The operation of the sorter will now be described. Firstly, in non-sort mode, the baffle 26 is arranged in its lowered position as shown in the dotted line position of FIG. 2 and sheets are delivered face-up to the tray T forming an uncollated stack. In sort mode, the solenoid 31 is actuated to raise the baffle 26 to guide sheets from the processor 10 into the path 27 where they are engaged by the feed belt 32 and carried out of the feed throat 22 into the bin opposite it. The belt 32 speed is greater than that of processor output rolls 18 to avoid the sheets buckling as they enter the sorter and, to provide a smooth change in speed as the sheet enters path 27. Foam rollers (not shown) are provided on the shaft carrying the input roller 34. At the start of sorting, the bins B are all open in the home position and arranged as shown in FIG. 3 and the first sheet is fed into bin B1 which is opposite the feed throat 22. As the first sheet leaves the feed throat and enters bin B1 the trailing edge is sensed and the quadrant plate drive motor is activated indexing the quadrant plate counterclockwise. As the sheet enters the bottom portion of bin B1 its leading edge is sensed which deactivates the quadrant plate drive motor such that the bin B2 is in position for sheet insertion. Alternatively the control system may be programmed such that after the quadrant plate drive motor is activated, it only runs for a period of time sufficient to advance the next bin plate into position so that the next copy sheet will enter bin B2. This process is continued until the last sheet is inserted in bin B5 after which the control system activates the quadrant plate drive motor and indexes the whole fan-like array clockwise back to the home position.
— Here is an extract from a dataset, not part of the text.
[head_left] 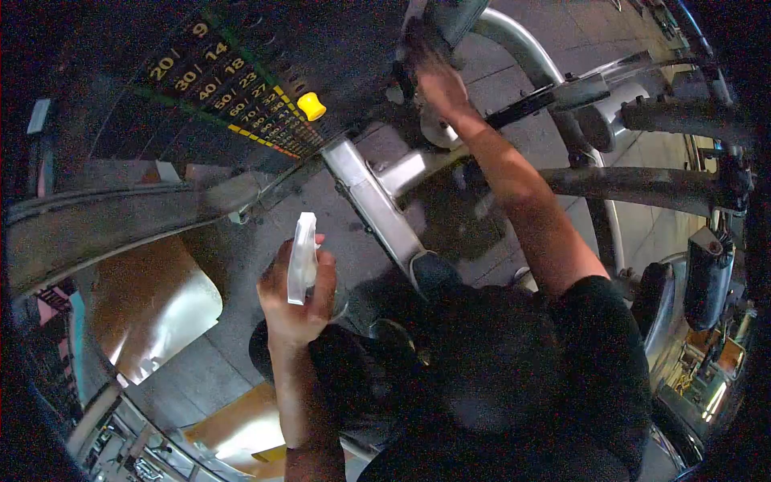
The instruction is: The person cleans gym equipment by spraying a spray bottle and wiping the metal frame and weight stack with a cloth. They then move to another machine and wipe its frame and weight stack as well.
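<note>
My left hand (299,309) is closed around a spray bottle with a white trigger head (302,259); the bottle's body is mostly hidden below the hand. My right arm stretches forward to a dark padded part (451,22) of a weight machine. Against it, my right hand (440,87) is smeared by motion, so its fingers and anything in them cannot be made out. Left of that hand, a yellow knob (312,106) sticks out beside the weight stack's number chart (217,76). A silver frame beam (377,209) runs between my two arms.
Curved silver tubing (526,44) rises at the upper right. Dark padded bars (642,183) extend on the right, with a black pad (708,277) near the edge. A pale frame rail (120,229) crosses the left side, above a shiny brown panel (161,309). Grey tiles (205,377) cover the floor.
</note>
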`<state>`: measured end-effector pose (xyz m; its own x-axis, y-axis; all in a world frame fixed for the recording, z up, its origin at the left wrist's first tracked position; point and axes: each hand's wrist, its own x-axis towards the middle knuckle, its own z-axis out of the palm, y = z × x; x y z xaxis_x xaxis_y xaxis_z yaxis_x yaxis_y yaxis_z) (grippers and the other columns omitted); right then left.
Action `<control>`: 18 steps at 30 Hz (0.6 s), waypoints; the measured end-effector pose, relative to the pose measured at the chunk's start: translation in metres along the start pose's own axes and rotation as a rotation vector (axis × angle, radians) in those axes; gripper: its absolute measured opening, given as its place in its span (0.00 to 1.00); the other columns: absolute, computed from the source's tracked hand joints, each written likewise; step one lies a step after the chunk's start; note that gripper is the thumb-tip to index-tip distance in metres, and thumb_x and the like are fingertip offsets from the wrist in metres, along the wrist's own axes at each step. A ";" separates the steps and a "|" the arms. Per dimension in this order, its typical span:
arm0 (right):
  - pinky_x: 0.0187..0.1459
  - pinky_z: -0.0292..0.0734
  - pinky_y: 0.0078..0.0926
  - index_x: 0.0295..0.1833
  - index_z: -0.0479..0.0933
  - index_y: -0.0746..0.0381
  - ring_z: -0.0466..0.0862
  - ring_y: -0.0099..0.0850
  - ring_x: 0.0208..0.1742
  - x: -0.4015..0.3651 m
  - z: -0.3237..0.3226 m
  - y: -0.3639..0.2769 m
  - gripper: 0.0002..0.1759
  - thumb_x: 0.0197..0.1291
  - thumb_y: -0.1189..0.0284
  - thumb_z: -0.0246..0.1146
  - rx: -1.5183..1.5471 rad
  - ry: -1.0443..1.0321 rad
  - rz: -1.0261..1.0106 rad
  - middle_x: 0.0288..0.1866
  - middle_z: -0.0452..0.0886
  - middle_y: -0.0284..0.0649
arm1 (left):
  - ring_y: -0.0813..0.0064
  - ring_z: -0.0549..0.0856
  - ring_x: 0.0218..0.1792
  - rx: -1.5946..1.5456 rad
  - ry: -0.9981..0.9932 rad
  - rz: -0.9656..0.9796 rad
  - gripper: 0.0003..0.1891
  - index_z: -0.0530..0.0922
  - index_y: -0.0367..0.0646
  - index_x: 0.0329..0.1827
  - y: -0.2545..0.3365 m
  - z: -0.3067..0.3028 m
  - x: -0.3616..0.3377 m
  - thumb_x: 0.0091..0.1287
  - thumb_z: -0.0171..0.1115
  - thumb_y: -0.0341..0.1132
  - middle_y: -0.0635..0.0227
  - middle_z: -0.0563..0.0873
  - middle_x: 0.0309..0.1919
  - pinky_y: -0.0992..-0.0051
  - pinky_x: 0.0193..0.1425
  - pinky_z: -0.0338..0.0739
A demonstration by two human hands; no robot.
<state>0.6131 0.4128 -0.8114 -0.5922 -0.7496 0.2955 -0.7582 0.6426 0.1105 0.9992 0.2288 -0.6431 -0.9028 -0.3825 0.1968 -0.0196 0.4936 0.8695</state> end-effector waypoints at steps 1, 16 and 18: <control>0.66 0.77 0.44 0.69 0.75 0.67 0.77 0.51 0.69 -0.008 0.043 0.010 0.29 0.62 0.73 0.60 0.041 -0.468 0.099 0.68 0.80 0.50 | 0.70 0.88 0.26 -0.003 0.001 -0.027 0.09 0.84 0.35 0.49 -0.002 0.000 0.001 0.67 0.68 0.25 0.61 0.88 0.30 0.71 0.32 0.82; 0.79 0.61 0.50 0.45 0.82 0.60 0.85 0.40 0.52 0.011 -0.103 0.016 0.09 0.62 0.74 0.59 -0.188 -0.017 -0.126 0.42 0.85 0.40 | 0.64 0.90 0.27 -0.088 0.019 -0.115 0.10 0.83 0.36 0.48 0.015 -0.002 0.014 0.68 0.68 0.32 0.58 0.87 0.29 0.69 0.35 0.83; 0.81 0.56 0.52 0.49 0.83 0.62 0.85 0.40 0.56 0.019 -0.135 0.010 0.11 0.62 0.74 0.60 -0.370 0.189 -0.007 0.49 0.85 0.40 | 0.60 0.91 0.30 -0.002 -0.039 -0.111 0.10 0.82 0.36 0.46 0.018 -0.007 0.010 0.68 0.67 0.33 0.58 0.87 0.29 0.66 0.37 0.83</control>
<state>0.6313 0.4267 -0.6772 -0.5006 -0.7342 0.4586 -0.5926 0.6768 0.4367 0.9924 0.2281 -0.6226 -0.9110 -0.4043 0.0816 -0.1198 0.4487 0.8856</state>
It should also be noted that if desired the control system may be programmed to provide bidirectional sorting. That is, once the bins have been filled with copies one through five of sheet number 1 in bins B1-B5, they can be sequentially rotated clockwise to insert copies one through five of sheet number 2 in bins B5-B1. When the sorting job is completed a pause of measured duration exists in the sheet path which is detected by the control system which in turn indexes the fan-like array back to the home position where the collated sets of sheets may be easily withdrawn from the sorting bins.
Although specific embodiments have been described above, it will be understood that various modifications may be made to the specific details referred to herein without departing from the scope of the invention as defined in the appended claims. For example, the sets in adjacent bins may be relatively offset, for example, by having offset inner end stops in every other bin.